海外展示会を視察の機会に

2018年4月9日

 本紙3月26日付で既報の通り、明日より高雄市で「2018台湾国際ファスニング見本市」が開催される。同じく11日からは名古屋において「第3回名古屋機械要素技術展」が、アメリカでは「ファスナーフェアUSA2018」が、さらに16日からは本号で取り上げている「国際ワイヤー展(wire2018)」が独・デュッセルドルフで開催される。国内外におけるねじ産業の動向を掴む場として有効に活用したい。
 ねじ業界においてはプロモーションに関してもまたグローバル化が進んでいるのではないだろうか。あるねじメーカーではこれまで代理店を通じて海外の展示会に出展していたが、海外展開を進めるにあたって外国籍の人材を採用することで単独で出展できる体制を構築していた。単独での出展が難しくとも県や公益法人がブースを確保して出展企業を公募する「共同出展」のケースも多く見られるため、これら各団体のサポートを受けながら出展するということも考えられるだろう。
 これら展示会は技術相談をはじめ調達・商談の場として活用されるものであるが、舞台が海外となった際には他国のねじ産業を視察する場としても有用な機会となるだろう。例えば台湾のねじ産業は輸出志向の構造となっており、各国の規格に沿った標準品を大量に輸出してきた。

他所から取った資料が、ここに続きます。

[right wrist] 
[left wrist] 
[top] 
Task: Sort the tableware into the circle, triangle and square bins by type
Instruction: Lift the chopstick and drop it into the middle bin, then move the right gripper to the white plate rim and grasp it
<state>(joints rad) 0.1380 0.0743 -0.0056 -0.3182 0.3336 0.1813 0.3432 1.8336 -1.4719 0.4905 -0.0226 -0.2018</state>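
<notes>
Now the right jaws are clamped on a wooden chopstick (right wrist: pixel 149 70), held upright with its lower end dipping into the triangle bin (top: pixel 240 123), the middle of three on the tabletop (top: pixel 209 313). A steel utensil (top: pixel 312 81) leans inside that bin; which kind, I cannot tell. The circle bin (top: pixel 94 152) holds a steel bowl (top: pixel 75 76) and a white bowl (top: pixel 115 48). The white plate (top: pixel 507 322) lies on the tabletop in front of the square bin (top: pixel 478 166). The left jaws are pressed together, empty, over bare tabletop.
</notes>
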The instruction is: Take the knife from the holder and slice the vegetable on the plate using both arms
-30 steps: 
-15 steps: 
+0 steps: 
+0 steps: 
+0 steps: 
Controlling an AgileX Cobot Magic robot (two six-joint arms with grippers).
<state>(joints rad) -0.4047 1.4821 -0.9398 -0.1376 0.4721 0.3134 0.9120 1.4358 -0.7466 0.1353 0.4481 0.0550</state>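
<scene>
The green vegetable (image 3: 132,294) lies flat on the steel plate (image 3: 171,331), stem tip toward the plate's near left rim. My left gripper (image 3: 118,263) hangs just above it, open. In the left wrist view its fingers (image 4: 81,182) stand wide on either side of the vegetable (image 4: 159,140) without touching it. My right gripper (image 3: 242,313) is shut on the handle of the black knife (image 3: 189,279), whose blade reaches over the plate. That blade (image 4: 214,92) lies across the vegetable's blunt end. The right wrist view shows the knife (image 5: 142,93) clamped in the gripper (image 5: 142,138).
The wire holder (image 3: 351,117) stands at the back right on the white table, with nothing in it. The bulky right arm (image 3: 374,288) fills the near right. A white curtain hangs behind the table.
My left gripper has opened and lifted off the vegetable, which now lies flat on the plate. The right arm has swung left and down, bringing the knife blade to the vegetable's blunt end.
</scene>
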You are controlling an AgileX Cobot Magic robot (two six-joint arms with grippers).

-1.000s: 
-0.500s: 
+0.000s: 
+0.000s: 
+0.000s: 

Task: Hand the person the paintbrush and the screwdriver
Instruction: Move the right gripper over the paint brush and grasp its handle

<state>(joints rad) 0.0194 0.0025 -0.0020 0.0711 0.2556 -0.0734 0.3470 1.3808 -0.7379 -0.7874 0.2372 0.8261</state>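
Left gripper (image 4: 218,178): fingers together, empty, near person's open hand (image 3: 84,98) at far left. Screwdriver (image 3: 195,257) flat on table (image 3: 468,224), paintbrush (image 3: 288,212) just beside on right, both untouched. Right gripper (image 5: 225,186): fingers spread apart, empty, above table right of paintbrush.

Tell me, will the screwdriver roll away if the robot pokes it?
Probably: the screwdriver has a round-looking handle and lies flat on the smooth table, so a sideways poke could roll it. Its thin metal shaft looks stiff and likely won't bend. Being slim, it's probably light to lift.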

しかし近年では特に中国製品との競争が激化しており、特に一昨年にはEUによる中国製ファスナーに対するアンチダンピング税が撤廃されたこともあって自動車や医療といったより高度な技術が要求される分野へのシフトを迫られている。「金属工業研究発展中心(MIRDC)」の関係者によるレポートでは台湾ねじ産業の現状について、人材の高齢化等による人手不足に直面しているほか合金鋼等のハイエンドな製品の市場が未成熟であるとしている。また、検査精度に課題があり、生産システムが十分に統合されていないことから少量多品種生産への対応が不十分であると分析している。そしてその解決策としては工場そして物流の「スマート化」、環境負荷の低減及び労働環境の改善を目的とした「グリーン化」を挙げていた。変化の時にある台湾ねじ産業を自分の目で確かめるのも良いだろう。
 昨今ますますグローバル化が進むねじ産業を理解するにあたって海外の展示会は今後重要性が増していくのではないだろうか。前述の課題及びその対策は日本のねじ業界にも一部通じるものがあり、一概には言えないが台湾のシフトチェンジは日本へのキャッチアップを意味するのではないか。特に近年では関西の業界団体をはじめとして海外視察の機会が増加している。展示会を一つの足場として活用することで自社の経営に役立てていきたい。